VLADIVOSTOK, Russia (AFP) – North Korean leader Kim Jong Un accused the US of acting in ”bad faith” at his summit with Russia’s Vladimir Putin, Pyongyang’s state media said yesterday, after he secured Moscow’s backing in his standoff with Donald Trump.
Kim and Putin met Thursday in the far eastern Russian port of Vladivostok for their first summit – squarely aimed at countering US influence with Pyongyang and Washington deadlocked over the North’s nuclear arsenal.
Putin was keen to put Moscow forward as a player in a new global flashpoint – and it appears Kim was eager to take him up during talks described by KCNA as ”unreserved and friendly.”
Putin, known for delaying meetings with international guests, was waiting for Kim when he emerged from his limousine and the two leaders greeted each other warmly before nearly five hours of meetings on an island off Vladivostok.
During the discussions, Kim said the Korean situation was ”a standstill and has reached a critical point,” the official Korean Central News Agency said.
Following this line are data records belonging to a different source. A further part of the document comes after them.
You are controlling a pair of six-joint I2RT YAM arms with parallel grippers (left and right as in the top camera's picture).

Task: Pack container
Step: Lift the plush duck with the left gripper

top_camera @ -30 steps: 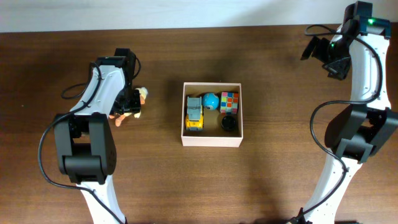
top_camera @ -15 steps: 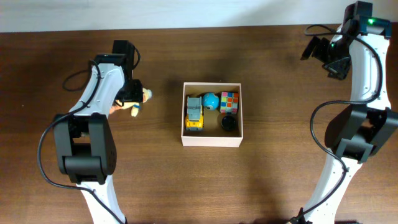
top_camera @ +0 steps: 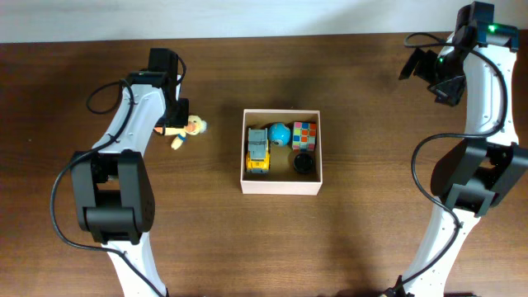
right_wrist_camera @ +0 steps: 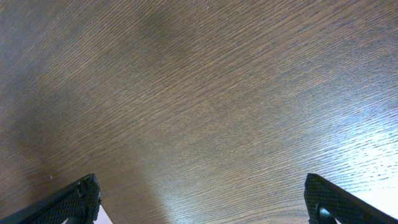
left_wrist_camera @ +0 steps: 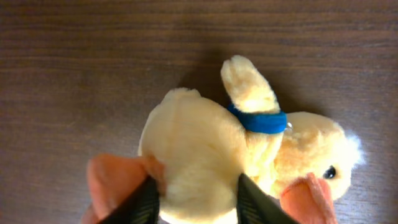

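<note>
Container [top_camera: 280, 186] partly filled; plush duck [left_wrist_camera: 211, 155] pinched in left end effector [left_wrist_camera: 199, 200].

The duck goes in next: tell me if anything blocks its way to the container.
Nothing visible does. Only bare table lies between the duck, held in the left gripper, and the container.

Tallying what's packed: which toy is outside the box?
The plush duck, yellow with a blue collar, held in the left gripper left of the container. The toy truck, blue ball, colour cube and black piece sit inside it.
</note>
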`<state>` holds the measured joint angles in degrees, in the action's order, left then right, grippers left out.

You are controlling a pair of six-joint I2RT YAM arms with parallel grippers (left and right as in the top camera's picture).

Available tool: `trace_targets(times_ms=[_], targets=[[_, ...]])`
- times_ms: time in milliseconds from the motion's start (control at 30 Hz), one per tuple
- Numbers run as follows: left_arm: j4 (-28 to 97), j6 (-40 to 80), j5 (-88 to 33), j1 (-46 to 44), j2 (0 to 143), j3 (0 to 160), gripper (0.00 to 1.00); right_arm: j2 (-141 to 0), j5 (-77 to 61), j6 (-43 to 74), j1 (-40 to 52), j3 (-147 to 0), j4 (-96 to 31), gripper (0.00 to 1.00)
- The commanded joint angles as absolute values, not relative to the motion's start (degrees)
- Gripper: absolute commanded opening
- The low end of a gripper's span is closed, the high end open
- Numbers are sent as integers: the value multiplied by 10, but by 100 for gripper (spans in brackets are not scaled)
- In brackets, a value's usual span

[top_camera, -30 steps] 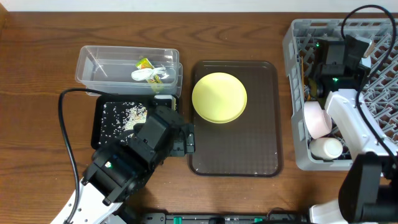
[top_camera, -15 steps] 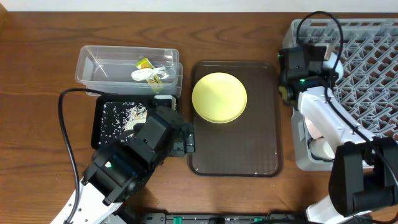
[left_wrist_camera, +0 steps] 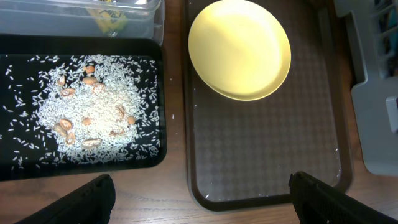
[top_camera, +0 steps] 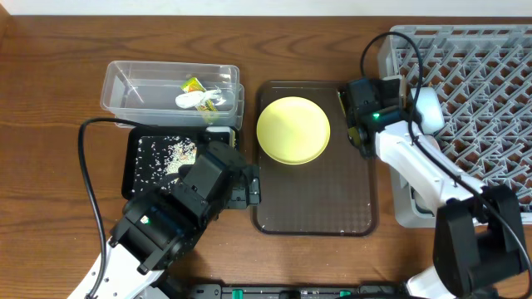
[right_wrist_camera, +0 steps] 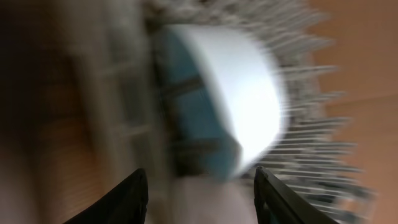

He added the US adopted a ”unilateral attitude in bad faith at the recent second DPRK-US summit talks,” the agency said, and that ”Peace and security on the Korean peninsula will entirely depend on the US future attitude.”
The Kim-Trump summit broke down in late February without a deal on North Korea’s nuclear arsenal, after cash-strapped Pyongyang demanded immediate relief from sanctions but the two sides disagreed over what the North was prepared to give up in return.
Russia has already called for the sanctions to be eased, while the US has accused it of trying to help Pyongyang evade some of the measures – accusations Moscow denies.
Just a week ago, Pyongyang demanded the removal of US Secretary of State Mike Pompeo from the stalled nuclear talks, accusing him of derailing the process.
On Thursday, Putin emerged from the meeting, saying that like Washington, Moscow supports efforts to reduce tensions and prevent nuclear conflicts.
But he also insisted that the North needed ”guarantees of its security, the preservation of its sovereignty.”
It was ”what the North has been saying all along,” said Kim Keun-sik, professor of North Korean Studies at Kyungnam University, adding that Putin’s support for Pyongyang’s stance was the ”biggest prize” Kim won in Vladivostok.